EXERCISE DESCRIPTION: Repeat the data word for word and skip the pictures.

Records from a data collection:
================
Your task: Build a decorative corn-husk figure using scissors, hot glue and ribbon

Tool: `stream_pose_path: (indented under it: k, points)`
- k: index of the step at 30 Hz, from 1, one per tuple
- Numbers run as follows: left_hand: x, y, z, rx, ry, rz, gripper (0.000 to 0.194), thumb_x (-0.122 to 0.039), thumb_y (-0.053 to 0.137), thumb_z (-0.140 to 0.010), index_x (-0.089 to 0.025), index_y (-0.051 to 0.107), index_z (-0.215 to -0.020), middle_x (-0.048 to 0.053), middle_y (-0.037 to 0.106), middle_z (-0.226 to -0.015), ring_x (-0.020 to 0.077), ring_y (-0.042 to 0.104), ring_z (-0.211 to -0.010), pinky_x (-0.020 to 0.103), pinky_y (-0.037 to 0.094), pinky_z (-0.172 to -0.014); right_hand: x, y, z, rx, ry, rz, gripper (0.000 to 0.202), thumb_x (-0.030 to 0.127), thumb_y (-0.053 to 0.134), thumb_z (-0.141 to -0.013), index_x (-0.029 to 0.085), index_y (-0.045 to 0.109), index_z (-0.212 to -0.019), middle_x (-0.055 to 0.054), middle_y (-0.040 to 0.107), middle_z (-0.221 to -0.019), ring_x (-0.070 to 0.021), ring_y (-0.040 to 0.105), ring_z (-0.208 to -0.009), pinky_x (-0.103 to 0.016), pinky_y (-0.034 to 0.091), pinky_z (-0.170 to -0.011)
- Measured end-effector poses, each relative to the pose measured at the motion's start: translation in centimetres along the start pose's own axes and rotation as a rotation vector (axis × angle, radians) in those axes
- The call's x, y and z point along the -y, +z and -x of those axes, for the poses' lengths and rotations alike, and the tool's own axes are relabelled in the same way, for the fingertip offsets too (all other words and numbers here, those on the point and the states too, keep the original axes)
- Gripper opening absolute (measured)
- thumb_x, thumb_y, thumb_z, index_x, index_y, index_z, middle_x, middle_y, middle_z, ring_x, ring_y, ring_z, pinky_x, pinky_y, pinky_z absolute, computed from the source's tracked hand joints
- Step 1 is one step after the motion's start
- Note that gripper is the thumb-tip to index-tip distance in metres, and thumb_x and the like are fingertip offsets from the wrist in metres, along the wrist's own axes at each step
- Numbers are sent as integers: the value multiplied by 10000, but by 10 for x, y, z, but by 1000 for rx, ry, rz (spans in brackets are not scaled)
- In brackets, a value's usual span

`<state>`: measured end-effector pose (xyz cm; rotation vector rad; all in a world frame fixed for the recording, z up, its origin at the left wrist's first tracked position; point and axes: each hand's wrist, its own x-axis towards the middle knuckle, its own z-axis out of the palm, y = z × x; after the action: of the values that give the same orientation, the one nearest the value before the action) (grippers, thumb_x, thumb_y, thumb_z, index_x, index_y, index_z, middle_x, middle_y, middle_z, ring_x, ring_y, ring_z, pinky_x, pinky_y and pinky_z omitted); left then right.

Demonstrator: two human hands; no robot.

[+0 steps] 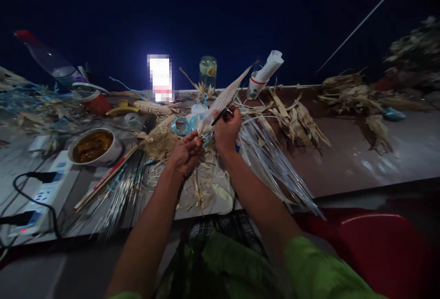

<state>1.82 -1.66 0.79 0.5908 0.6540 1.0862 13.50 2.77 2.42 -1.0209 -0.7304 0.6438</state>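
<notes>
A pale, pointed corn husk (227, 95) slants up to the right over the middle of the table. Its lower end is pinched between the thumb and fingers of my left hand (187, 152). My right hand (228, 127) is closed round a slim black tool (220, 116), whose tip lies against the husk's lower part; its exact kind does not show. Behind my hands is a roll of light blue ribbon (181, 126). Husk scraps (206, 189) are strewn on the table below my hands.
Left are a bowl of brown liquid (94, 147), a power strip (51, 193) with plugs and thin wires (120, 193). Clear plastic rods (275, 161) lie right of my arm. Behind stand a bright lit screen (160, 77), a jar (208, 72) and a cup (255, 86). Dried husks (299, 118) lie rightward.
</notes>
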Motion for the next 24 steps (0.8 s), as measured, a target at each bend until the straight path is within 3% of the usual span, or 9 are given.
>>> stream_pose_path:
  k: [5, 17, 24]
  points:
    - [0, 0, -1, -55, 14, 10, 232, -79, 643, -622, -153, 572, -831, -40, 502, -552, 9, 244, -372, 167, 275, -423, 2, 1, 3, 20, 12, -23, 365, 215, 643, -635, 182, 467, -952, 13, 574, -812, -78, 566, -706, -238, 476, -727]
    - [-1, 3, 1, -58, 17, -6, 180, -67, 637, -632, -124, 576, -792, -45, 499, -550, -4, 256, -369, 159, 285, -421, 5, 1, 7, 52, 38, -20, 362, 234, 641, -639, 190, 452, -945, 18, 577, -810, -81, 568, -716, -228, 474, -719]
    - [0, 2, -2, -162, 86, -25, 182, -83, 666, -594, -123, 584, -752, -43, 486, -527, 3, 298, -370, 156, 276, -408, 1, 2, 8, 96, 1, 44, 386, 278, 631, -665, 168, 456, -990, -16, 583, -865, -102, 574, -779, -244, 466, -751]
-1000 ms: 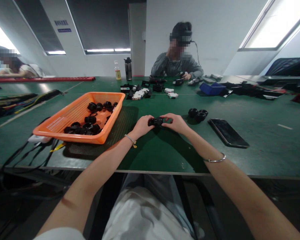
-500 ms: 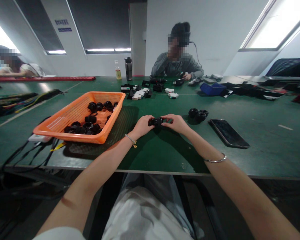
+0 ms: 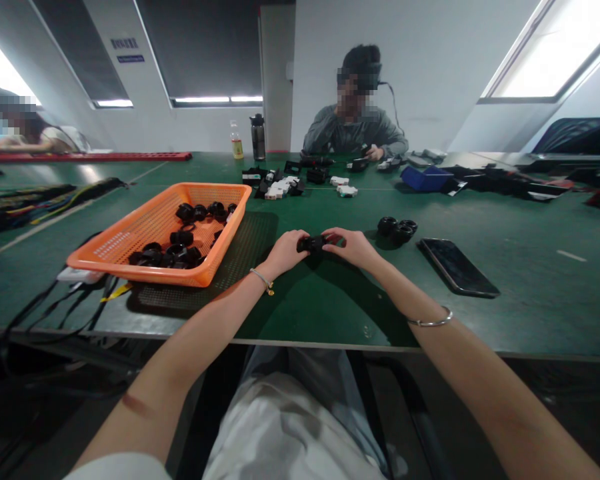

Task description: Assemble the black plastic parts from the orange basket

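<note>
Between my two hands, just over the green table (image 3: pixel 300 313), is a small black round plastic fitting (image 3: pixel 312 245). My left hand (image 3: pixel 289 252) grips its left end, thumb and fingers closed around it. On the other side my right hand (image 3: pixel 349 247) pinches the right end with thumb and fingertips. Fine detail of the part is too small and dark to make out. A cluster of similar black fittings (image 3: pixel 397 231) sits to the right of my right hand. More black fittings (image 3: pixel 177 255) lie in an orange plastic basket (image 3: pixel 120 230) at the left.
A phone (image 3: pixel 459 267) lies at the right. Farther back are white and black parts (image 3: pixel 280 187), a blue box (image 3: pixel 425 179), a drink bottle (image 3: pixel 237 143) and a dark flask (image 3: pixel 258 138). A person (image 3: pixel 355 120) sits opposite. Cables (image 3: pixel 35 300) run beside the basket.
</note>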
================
FINAL ANSWER:
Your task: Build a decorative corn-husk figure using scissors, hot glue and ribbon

Tool: `stream_pose_path: (indented under it: k, points)`
- k: index of the step at 30 Hz, from 1, one per tuple
- Numbers run as follows: left_hand: x, y, z, rx, ry, rz, gripper (0.000 to 0.194), thumb_x (-0.122 to 0.039), thumb_y (-0.053 to 0.137), thumb_z (-0.140 to 0.010), index_x (-0.089 to 0.025), index_y (-0.051 to 0.107), index_z (-0.215 to -0.020), middle_x (-0.048 to 0.053), middle_y (-0.037 to 0.106), middle_z (-0.226 to -0.015), ring_x (-0.020 to 0.077), ring_y (-0.042 to 0.104), ring_z (-0.211 to -0.010), pinky_x (-0.020 to 0.103), pinky_y (-0.037 to 0.094), pinky_z (-0.172 to -0.014); right_hand: x, y, z, rx, ry, rz, gripper (0.000 to 0.202), thumb_x (-0.030 to 0.127), thumb_y (-0.053 to 0.134), thumb_z (-0.141 to -0.013), index_x (-0.029 to 0.085), index_y (-0.045 to 0.109), index_z (-0.212 to -0.019), middle_x (-0.055 to 0.054), middle_y (-0.040 to 0.107), middle_z (-0.221 to -0.019), ring_x (-0.070 to 0.021), ring_y (-0.040 to 0.105), ring_z (-0.208 to -0.009), pinky_x (-0.103 to 0.016), pinky_y (-0.034 to 0.091), pinky_z (-0.170 to -0.011)
- Measured end-effector poses, each relative to the pose measured at the motion's start: translation in centimetres along the start pose's own axes and rotation as a rotation vector (axis × angle, radians) in those axes
- The call's x, y and z point along the -y, +z and -x of those axes, for the poses' lengths and rotations alike, and the tool's own axes are relabelled in the same way, for the fingertip offsets too (all other words and numbers here, those on the point and the states too, keep the original axes)
- Gripper opening absolute (measured)
- thumb_x, thumb_y, thumb_z, index_x, index_y, index_z, middle_x, middle_y, middle_z, ring_x, ring_y, ring_z, pinky_x, pinky_y, pinky_z absolute, computed from the source's tracked hand joints
- Step 1 is one step after the motion's start
- Note that gripper is the thumb-tip to index-tip distance in metres, and thumb_x and the like are fingertip offsets from the wrist in metres, along the wrist's own axes at each step
- Numbers are sent as integers: the value multiplied by 10000, but by 10 for x, y, z, but by 1000 for rx, ry, rz (spans in brackets are not scaled)
- In brackets, a value's usual span

`<state>`: measured end-effector pose (xyz cm; rotation vector rad; all in a world frame fixed for the recording, z up, its origin at the left wrist's first tracked position; point and axes: each hand's wrist, its own x-axis towards the middle knuckle, its own z-axis out of the palm, y = z × x; after the action: of the values that give the same orientation, the one nearest the value before the action) (grippers, thumb_x, thumb_y, thumb_z, index_x, index_y, index_z, middle_x, middle_y, middle_z, ring_x, ring_y, ring_z, pinky_x, pinky_y and pinky_z omitted); left then right.

Demonstrator: two human hands; no robot.

[+0 steps] 

<state>1.82 -1.66 0.79 0.5908 0.6540 1.0862 13.50 2.77 2.42 -1.0209 -0.7304 0.6438</state>
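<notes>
A pale, pointed corn husk (227, 95) slants up to the right over the middle of the table. Its lower end is pinched between the thumb and fingers of my left hand (187, 152). My right hand (228, 127) is closed round a slim black tool (220, 116), whose tip lies against the husk's lower part; its exact kind does not show. Behind my hands is a roll of light blue ribbon (181, 126). Husk scraps (206, 189) are strewn on the table below my hands.
Left are a bowl of brown liquid (94, 147), a power strip (51, 193) with plugs and thin wires (120, 193). Clear plastic rods (275, 161) lie right of my arm. Behind stand a bright lit screen (160, 77), a jar (208, 72) and a cup (255, 86). Dried husks (299, 118) lie rightward.
</notes>
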Motion for the next 24 steps (0.8 s), as measured, a target at each bend until the straight path is within 3% of the usual span, or 9 are given.
>>> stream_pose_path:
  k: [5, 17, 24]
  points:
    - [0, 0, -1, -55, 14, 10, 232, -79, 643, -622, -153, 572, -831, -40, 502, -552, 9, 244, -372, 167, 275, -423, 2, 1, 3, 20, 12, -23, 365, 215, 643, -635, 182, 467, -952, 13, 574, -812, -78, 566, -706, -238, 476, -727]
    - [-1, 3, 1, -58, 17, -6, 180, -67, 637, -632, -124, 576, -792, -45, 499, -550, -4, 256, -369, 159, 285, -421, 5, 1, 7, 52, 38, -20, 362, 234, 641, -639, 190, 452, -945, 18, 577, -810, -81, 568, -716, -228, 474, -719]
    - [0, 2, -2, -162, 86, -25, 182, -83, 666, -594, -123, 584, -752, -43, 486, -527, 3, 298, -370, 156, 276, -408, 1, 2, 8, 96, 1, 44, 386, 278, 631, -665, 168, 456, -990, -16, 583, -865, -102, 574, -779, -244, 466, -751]
-1000 ms: 
-500 ms: 
+0 ms: 

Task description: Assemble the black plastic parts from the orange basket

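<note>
Between my two hands, just over the green table (image 3: pixel 300 313), is a small black round plastic fitting (image 3: pixel 312 245). My left hand (image 3: pixel 289 252) grips its left end, thumb and fingers closed around it. On the other side my right hand (image 3: pixel 349 247) pinches the right end with thumb and fingertips. Fine detail of the part is too small and dark to make out. A cluster of similar black fittings (image 3: pixel 397 231) sits to the right of my right hand. More black fittings (image 3: pixel 177 255) lie in an orange plastic basket (image 3: pixel 120 230) at the left.
A phone (image 3: pixel 459 267) lies at the right. Farther back are white and black parts (image 3: pixel 280 187), a blue box (image 3: pixel 425 179), a drink bottle (image 3: pixel 237 143) and a dark flask (image 3: pixel 258 138). A person (image 3: pixel 355 120) sits opposite. Cables (image 3: pixel 35 300) run beside the basket.
</note>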

The exercise calls for nothing more.